What needs to be done: Only these lines are needed: the first line of the entries below through the line with "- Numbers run", each returned exactly.

(Records from a collection)
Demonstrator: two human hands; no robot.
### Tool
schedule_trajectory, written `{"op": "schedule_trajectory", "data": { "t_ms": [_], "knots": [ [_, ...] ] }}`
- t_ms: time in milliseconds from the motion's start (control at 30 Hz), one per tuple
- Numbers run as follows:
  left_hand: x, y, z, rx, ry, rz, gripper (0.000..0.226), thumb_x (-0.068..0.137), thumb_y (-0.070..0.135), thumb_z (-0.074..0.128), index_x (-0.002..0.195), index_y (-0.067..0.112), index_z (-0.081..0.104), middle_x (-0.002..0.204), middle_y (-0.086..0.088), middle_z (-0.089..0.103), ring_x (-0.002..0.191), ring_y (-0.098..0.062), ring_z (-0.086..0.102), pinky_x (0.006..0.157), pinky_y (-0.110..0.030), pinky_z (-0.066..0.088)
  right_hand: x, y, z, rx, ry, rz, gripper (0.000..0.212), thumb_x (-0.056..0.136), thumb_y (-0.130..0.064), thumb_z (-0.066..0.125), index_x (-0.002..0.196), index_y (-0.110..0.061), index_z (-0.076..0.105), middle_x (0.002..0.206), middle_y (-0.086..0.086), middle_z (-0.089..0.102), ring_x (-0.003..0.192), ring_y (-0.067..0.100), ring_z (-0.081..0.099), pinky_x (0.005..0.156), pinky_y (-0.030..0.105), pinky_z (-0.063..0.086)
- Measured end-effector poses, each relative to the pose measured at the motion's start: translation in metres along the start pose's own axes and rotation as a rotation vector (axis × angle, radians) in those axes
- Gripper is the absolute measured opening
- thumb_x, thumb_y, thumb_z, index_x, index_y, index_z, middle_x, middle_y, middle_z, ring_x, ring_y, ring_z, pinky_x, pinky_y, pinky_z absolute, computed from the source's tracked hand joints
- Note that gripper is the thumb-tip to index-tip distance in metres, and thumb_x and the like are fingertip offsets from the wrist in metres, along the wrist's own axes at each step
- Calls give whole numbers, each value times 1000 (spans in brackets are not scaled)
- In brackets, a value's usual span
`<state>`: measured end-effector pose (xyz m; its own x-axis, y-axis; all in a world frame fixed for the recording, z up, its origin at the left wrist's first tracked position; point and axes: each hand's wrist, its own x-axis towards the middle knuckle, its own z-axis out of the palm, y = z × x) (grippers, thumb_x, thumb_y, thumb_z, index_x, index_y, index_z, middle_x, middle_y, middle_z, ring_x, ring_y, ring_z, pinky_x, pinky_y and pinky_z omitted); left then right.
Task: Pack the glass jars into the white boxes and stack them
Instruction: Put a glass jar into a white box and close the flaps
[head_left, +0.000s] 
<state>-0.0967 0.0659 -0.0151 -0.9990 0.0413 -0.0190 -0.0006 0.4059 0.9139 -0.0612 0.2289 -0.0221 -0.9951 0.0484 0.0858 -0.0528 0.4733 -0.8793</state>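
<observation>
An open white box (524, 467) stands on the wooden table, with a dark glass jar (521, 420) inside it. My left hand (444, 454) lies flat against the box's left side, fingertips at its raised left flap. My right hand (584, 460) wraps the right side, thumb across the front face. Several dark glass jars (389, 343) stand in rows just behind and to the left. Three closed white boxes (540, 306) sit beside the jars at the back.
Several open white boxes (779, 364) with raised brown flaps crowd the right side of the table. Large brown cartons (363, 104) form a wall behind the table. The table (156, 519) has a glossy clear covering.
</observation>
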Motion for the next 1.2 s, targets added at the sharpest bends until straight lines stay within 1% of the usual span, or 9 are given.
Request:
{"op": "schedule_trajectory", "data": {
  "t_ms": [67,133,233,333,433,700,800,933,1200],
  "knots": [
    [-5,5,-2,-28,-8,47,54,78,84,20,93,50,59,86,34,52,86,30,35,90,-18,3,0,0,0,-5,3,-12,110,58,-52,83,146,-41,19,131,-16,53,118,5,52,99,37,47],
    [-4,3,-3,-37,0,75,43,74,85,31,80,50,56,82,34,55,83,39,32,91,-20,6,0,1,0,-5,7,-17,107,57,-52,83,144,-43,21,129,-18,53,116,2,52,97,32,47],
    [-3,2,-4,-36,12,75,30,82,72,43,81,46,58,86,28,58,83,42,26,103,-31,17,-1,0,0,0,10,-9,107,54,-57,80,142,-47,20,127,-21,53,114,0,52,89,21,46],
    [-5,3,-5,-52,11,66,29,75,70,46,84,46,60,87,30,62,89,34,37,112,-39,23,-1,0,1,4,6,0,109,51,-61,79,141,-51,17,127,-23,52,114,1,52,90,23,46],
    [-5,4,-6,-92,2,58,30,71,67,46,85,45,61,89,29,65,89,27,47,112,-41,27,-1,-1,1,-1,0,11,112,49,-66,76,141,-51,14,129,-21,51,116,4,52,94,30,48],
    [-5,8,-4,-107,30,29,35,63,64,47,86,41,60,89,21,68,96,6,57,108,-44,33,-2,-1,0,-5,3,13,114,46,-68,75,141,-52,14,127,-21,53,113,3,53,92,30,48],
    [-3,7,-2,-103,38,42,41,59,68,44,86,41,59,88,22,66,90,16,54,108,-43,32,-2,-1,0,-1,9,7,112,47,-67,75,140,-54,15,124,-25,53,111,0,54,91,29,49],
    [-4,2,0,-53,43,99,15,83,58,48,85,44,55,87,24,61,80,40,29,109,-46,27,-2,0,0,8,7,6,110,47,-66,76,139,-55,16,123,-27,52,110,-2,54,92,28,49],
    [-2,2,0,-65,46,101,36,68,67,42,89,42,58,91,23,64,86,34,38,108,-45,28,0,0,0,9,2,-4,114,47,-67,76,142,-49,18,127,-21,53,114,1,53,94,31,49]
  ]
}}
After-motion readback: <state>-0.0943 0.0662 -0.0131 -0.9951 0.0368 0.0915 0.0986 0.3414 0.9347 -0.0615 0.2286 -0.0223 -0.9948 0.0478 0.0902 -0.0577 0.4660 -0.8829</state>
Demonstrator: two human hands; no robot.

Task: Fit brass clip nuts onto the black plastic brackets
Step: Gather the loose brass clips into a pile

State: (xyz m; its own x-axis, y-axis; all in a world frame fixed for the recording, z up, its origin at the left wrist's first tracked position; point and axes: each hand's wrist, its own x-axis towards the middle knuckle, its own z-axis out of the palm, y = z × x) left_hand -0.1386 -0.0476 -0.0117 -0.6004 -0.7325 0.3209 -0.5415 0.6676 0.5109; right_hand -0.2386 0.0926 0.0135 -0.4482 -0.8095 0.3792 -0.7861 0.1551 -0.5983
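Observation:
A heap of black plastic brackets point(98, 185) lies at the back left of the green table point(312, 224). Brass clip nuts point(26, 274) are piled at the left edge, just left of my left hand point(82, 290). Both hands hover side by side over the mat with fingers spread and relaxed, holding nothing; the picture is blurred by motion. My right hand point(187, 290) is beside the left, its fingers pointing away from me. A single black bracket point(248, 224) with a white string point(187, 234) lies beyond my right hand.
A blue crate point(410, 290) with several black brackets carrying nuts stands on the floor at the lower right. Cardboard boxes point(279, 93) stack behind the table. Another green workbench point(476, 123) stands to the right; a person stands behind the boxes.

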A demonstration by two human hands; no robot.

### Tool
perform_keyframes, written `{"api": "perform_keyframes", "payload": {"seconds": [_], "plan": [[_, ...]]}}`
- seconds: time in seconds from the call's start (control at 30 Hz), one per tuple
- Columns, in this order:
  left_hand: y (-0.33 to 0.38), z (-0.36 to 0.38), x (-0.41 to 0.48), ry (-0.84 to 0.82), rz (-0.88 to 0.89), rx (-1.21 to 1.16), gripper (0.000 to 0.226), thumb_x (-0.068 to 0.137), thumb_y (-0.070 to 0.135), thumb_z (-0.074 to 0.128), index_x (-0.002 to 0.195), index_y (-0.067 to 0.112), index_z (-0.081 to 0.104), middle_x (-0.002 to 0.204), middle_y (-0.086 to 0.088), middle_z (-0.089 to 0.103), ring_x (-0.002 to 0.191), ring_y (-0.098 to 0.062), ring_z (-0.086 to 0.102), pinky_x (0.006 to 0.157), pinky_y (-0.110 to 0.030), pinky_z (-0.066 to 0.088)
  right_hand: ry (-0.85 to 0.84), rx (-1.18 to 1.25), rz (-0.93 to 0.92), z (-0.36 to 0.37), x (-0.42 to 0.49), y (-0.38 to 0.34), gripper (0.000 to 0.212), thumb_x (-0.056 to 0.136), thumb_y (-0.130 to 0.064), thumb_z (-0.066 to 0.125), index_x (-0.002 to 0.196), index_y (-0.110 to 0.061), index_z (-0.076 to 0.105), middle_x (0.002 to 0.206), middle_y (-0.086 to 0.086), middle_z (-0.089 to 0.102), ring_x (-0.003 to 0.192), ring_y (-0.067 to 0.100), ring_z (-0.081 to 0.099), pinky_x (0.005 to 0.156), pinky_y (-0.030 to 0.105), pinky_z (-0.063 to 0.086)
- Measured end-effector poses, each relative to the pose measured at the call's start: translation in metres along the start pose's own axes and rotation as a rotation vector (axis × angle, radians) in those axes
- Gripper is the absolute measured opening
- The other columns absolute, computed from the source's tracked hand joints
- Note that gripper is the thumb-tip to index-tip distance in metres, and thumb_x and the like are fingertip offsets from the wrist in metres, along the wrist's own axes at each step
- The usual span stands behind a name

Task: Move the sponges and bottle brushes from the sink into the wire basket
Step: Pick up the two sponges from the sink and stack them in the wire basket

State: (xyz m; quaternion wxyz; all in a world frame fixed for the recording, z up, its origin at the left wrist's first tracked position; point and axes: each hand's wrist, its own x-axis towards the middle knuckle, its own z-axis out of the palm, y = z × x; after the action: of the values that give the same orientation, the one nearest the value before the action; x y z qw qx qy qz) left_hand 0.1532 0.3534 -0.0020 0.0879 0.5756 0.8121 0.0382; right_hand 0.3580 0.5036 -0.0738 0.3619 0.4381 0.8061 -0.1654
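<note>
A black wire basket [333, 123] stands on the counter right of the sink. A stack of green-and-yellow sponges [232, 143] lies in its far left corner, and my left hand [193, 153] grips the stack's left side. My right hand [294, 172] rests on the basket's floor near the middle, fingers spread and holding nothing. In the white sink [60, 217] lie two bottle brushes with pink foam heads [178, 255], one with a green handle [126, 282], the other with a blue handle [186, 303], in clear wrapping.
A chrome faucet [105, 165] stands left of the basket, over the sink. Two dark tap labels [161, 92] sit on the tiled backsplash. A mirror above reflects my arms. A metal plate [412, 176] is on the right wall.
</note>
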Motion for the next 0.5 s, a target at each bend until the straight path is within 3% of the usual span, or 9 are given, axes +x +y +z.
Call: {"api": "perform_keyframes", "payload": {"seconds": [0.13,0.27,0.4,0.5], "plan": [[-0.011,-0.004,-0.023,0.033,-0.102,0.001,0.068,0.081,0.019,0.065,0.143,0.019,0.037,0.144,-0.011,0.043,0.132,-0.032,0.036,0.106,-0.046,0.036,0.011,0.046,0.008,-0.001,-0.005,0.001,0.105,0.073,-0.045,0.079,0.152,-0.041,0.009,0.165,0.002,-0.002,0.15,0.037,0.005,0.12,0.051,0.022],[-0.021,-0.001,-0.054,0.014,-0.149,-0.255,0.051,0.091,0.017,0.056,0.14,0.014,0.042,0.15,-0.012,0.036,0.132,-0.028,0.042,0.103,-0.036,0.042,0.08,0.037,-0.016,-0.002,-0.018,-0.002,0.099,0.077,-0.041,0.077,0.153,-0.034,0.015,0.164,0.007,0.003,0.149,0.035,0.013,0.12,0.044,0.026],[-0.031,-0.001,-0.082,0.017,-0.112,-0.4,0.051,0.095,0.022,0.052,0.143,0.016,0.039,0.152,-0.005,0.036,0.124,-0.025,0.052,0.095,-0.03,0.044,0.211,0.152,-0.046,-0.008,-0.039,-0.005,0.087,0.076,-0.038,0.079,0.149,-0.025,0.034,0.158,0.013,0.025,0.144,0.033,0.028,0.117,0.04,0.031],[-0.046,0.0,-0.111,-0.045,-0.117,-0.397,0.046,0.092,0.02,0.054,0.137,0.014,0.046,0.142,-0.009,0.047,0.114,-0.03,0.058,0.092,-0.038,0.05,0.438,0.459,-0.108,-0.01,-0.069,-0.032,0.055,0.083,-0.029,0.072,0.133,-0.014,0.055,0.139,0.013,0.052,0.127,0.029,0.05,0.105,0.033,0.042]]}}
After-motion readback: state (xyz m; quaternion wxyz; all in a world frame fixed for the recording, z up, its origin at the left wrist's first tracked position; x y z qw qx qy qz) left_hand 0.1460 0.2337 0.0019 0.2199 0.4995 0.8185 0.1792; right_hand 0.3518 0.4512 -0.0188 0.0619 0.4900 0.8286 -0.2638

Answer space:
Demonstrator: two human hands; no robot.
### Tool
schedule_trajectory, written `{"op": "schedule_trajectory", "data": { "t_ms": [_], "knots": [ [_, ...] ] }}`
- t_ms: time in milliseconds from the motion's start (control at 30 Hz), one per tuple
- Numbers run as follows:

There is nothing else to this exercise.